● **Try it**: Reproduce only the lines of the material below that start at the line containing "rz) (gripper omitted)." and stop at the line containing "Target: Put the". Keep both end lines.

● **Material for this task**:
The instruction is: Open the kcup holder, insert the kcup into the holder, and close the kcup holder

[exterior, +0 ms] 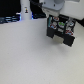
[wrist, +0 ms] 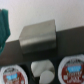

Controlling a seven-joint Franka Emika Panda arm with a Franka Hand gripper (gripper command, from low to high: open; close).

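Observation:
In the wrist view the kcup holder (wrist: 39, 36) is a dark boxy unit with a greyish top, lying ahead of my fingers. A whitish round thing (wrist: 42, 71), probably the kcup, sits between my two fingers (wrist: 12, 75) without clearly touching either; no green top shows. My gripper (wrist: 42, 75) is spread wide. In the exterior view my gripper (exterior: 60, 36) hangs low over the table toward the exterior view's right, jaws apart. The holder cannot be told apart from the gripper there, and the cup is too small to see.
A white bottle-like post (exterior: 26, 9) stands at the back toward the exterior view's left, with dark clutter (exterior: 7, 20) beside it. A teal-green object (wrist: 4, 25) shows at the edge of the wrist view. The white table (exterior: 30, 60) fills the foreground.

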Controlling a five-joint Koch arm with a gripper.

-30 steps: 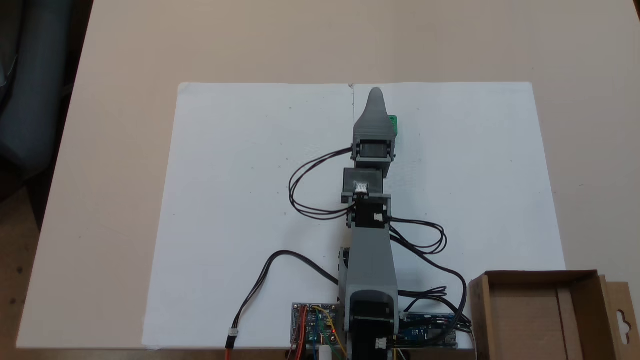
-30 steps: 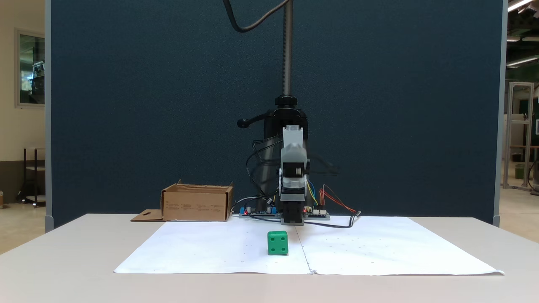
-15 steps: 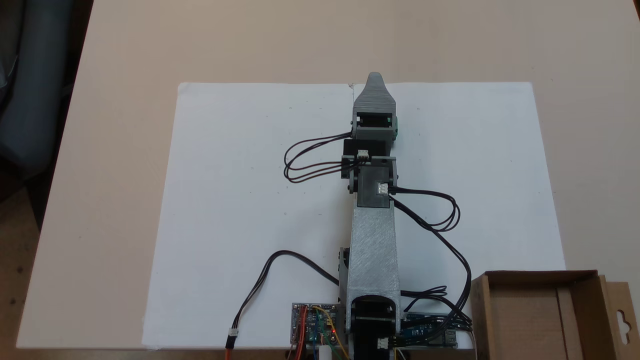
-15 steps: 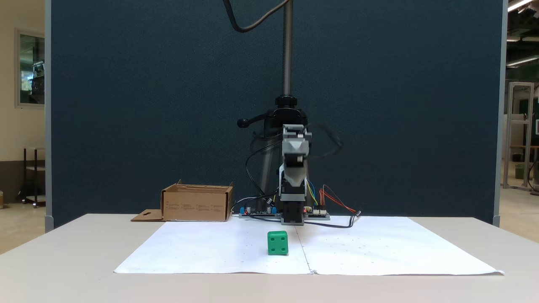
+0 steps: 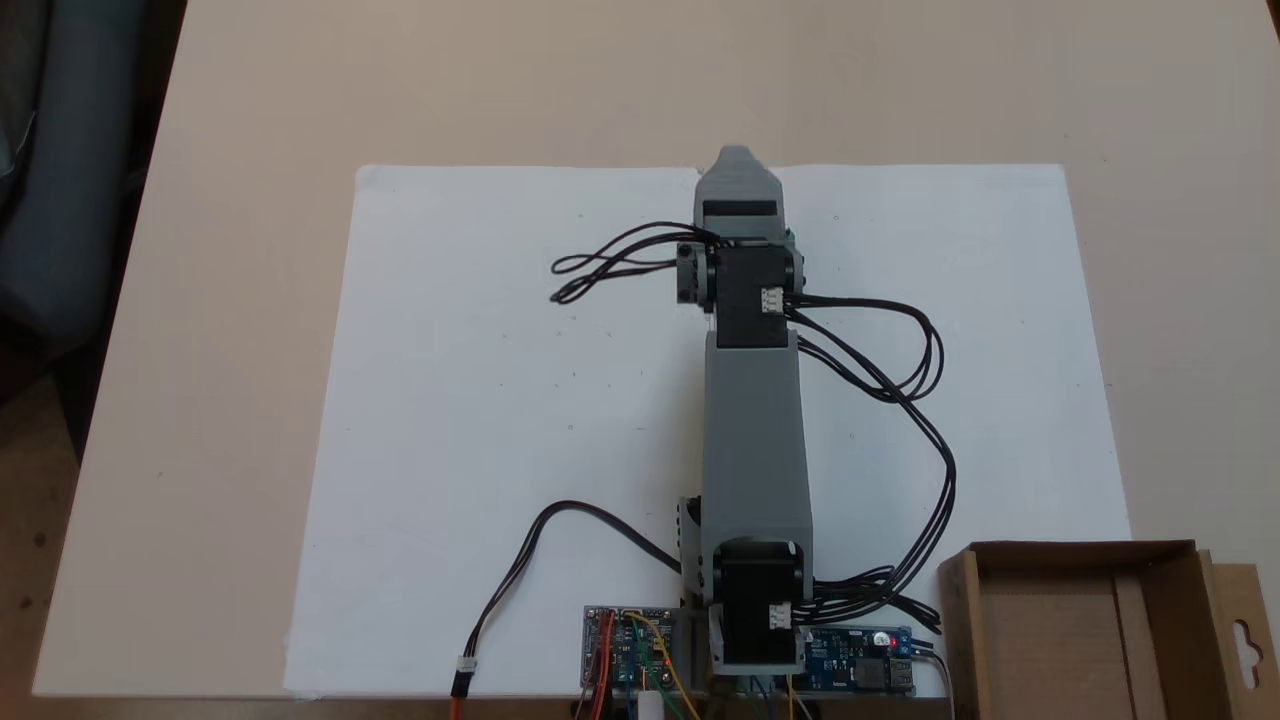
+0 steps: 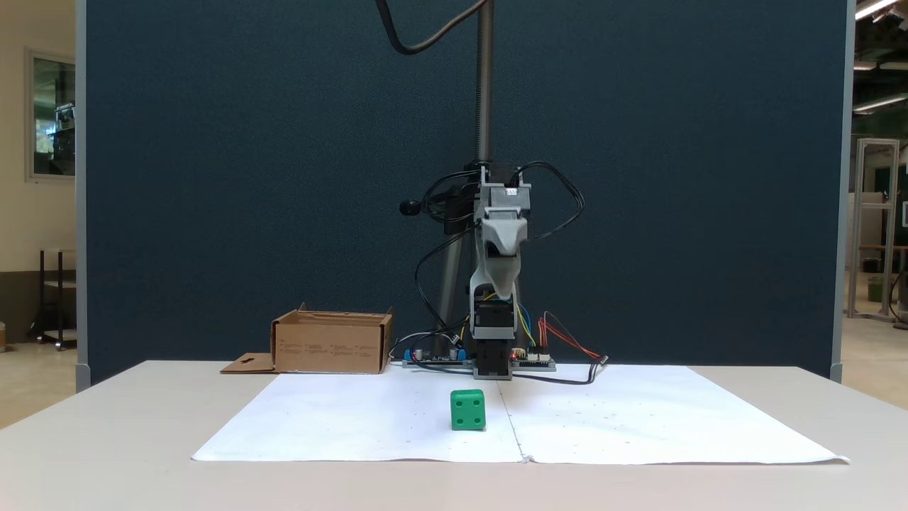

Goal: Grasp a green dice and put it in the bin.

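Compared with one second ago, the arm is stretched further and raised, and the gripper (image 6: 502,289) now hangs high above the green dice (image 6: 468,409); whether its jaws are apart cannot be told. The dice sits on white paper (image 5: 480,400) on the beige surface (image 5: 250,100), well apart from the bin (image 5: 1080,625). A dark blue partition (image 6: 248,177) stands behind. From above, the arm almost hides the dice.

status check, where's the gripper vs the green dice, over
Gripper raised above small green plastic dice, jaw state unreadable. Dice on white paper sheet, untouched. Brown cardboard bin apart from it, nothing between.
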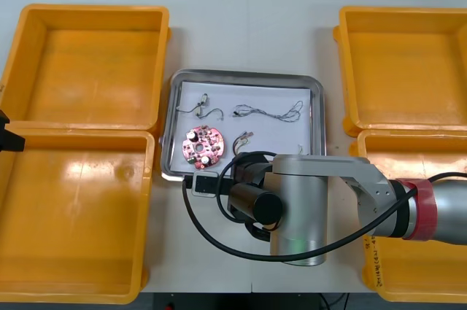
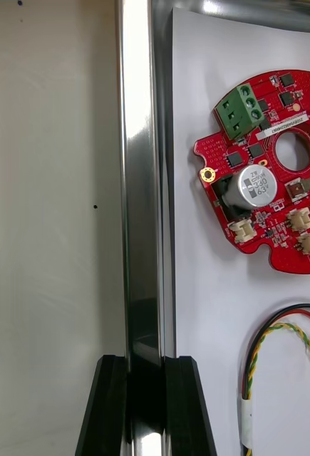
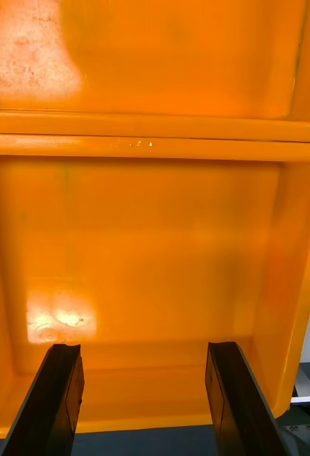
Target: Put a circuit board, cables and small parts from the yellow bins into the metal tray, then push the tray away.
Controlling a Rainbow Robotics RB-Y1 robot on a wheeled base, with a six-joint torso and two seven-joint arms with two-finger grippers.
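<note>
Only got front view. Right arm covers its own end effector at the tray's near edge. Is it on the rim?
Observer: Yes. The right end effector is shut on the metal tray rim, one finger outside, one inside.
Operator: Anything else caught in it?
Observer: No. The red and yellow cable lies beside the inner finger, apart from it.
Operator: Left side?
Observer: The left end effector is open over a yellow bin, holding nothing.
</note>
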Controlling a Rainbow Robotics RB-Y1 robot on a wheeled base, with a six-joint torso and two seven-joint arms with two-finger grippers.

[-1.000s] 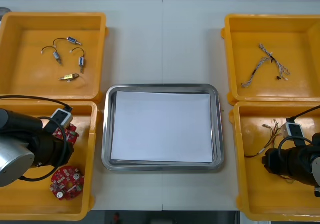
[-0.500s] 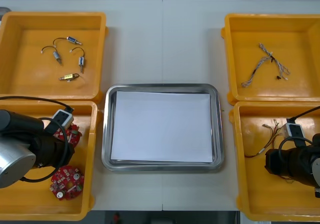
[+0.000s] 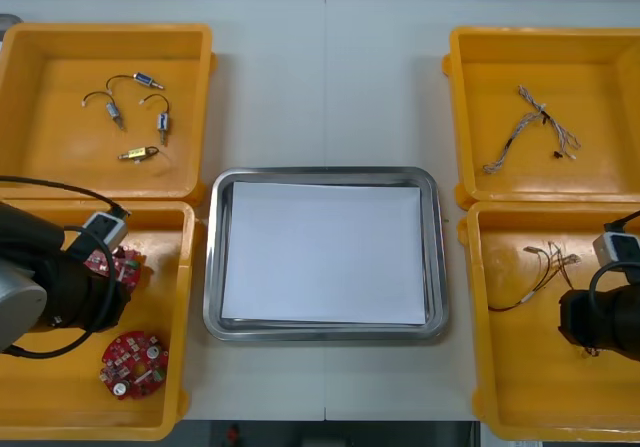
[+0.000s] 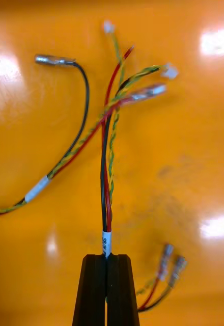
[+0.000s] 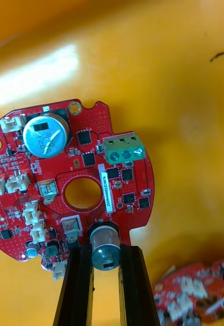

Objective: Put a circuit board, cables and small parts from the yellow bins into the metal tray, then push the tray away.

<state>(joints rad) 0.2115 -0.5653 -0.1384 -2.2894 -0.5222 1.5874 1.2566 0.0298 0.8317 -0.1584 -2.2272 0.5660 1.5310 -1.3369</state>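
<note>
in the near-left yellow bin [image 3: 40,407], the left gripper [image 5: 106,250] has its jaws clenched on a round part of a red circuit board [image 5: 119,178]. in the near-right yellow bin [image 3: 520,397], the right gripper [image 4: 106,257] has its jaws grasping a red and yellow cable [image 4: 106,204]. the metal tray [image 3: 325,175] lies between the bins, white inside.

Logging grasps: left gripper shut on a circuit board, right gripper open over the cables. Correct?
No: the right gripper is shut on a cable, as the right wrist view shows. The left gripper is indeed shut on a circuit board.
</note>
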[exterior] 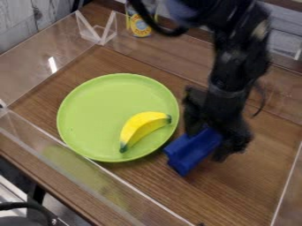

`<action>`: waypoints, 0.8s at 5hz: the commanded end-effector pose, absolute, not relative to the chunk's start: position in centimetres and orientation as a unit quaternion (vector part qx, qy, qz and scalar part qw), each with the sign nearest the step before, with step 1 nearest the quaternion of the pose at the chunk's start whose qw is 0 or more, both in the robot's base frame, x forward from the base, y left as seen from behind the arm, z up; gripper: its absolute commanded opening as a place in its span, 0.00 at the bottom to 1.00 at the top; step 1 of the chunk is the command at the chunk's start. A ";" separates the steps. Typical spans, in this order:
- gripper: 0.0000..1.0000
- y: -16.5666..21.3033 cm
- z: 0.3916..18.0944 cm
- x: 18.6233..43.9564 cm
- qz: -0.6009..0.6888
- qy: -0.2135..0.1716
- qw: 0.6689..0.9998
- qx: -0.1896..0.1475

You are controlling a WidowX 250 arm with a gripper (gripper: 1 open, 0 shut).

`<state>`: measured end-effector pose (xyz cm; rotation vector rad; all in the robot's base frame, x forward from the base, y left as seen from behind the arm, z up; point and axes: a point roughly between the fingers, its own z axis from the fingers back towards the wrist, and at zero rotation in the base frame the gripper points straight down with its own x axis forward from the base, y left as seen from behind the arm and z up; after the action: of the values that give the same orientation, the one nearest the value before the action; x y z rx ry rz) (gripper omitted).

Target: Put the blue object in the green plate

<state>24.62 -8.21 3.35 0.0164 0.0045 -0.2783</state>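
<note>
The blue object (192,152) lies just right of the green plate (94,110), outside its rim, its near end low by the table and its far end up between my fingers. My gripper (216,132) points down over that far end and is blurred by motion; its fingers (242,141) sit on either side of the block and look closed on it. A yellow banana (143,129) lies in the plate's right half.
Clear plastic walls (71,172) fence the wooden table at the front and left. A yellow can (141,24) and a clear stand (94,28) sit at the back. Cables hang beside the arm (236,53).
</note>
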 end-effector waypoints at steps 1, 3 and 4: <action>1.00 -8.7 2.7 24.9 -0.151 -0.019 0.988 0.006; 1.00 -8.4 2.3 25.0 -0.154 -0.026 0.988 0.007; 1.00 -8.2 2.2 25.1 -0.155 -0.029 0.988 0.007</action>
<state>24.69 -8.54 1.98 0.0125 -0.0418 -0.3169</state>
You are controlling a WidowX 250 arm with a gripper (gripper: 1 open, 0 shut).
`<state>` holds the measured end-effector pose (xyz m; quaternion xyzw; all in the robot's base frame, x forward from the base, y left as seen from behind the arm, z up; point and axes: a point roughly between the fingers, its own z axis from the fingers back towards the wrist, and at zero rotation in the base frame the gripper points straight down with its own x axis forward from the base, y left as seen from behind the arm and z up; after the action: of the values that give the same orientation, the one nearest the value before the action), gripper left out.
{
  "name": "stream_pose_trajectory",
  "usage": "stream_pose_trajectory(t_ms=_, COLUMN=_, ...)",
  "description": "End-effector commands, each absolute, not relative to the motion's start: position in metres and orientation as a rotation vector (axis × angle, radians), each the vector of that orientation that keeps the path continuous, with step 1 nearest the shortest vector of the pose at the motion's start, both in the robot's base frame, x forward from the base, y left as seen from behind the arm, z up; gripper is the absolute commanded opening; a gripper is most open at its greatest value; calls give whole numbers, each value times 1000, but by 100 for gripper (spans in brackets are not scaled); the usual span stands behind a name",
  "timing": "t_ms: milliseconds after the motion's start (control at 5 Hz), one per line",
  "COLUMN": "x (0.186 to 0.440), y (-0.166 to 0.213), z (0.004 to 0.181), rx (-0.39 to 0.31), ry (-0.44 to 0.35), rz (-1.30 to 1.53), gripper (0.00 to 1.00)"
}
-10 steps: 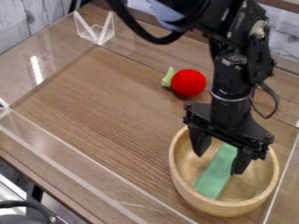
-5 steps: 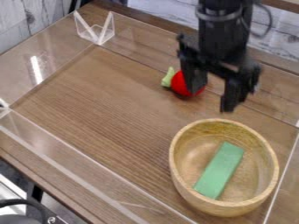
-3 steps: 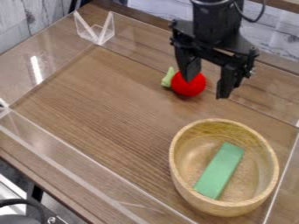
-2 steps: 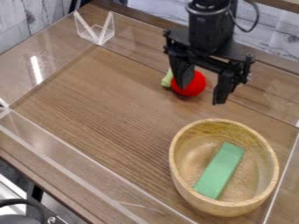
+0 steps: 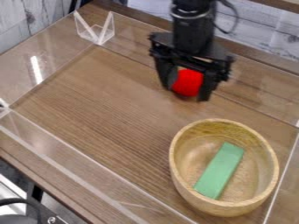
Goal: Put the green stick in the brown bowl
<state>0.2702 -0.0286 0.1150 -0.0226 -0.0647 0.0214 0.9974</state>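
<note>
The green stick (image 5: 219, 171) lies flat inside the brown bowl (image 5: 184, 145) at the lower right, slanting from upper right to lower left. My gripper (image 5: 187, 84) hangs up and to the left of the bowl, pointing straight down and open. Its black fingers (image 5: 163, 75) stand on either side of a red ball (image 5: 187, 80), which shows between them. Whether the fingers touch the ball I cannot tell. Nothing of the stick is held.
The wooden table (image 5: 93, 105) is ringed by a clear low wall (image 5: 47, 144). A clear plastic stand (image 5: 94, 29) sits at the back left corner. A pale plank wall lies behind the arm.
The open gripper has moved left and sunk lower, away from the bowl, and now straddles the red ball. Its wrist has rolled a little. The stick stays in the bowl.
</note>
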Motion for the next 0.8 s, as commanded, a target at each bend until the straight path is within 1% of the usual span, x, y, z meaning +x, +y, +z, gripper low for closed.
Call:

● **Output for this task**:
`<state>`: measured end-effector pose (xyz cm; rotation vector rad; all in the robot's base frame, x forward from the base, y left as seen from behind the arm, z up; point and axes: a point roughly between the fingers, its own z axis from the fingers back towards the wrist, and at zero rotation in the base frame the gripper points straight down with its own x axis forward from the base, y left as seen from behind the arm and z up; after the action: of the values that give the same orientation, the one nearest the value before the action; x y z rx ry rz) (gripper omitted).

Target: Put the blue object in the green plate

Nothing else remains for this exercise.